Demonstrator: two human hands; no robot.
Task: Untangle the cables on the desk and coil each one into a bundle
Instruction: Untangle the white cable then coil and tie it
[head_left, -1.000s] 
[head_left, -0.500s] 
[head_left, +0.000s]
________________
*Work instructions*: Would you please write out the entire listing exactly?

*Solution for this task*:
Demonstrator: two human hands; no robot.
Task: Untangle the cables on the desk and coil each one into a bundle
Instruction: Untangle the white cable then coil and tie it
[head_left, -1.000s] 
[head_left, -0.500s] 
[head_left, +0.000s]

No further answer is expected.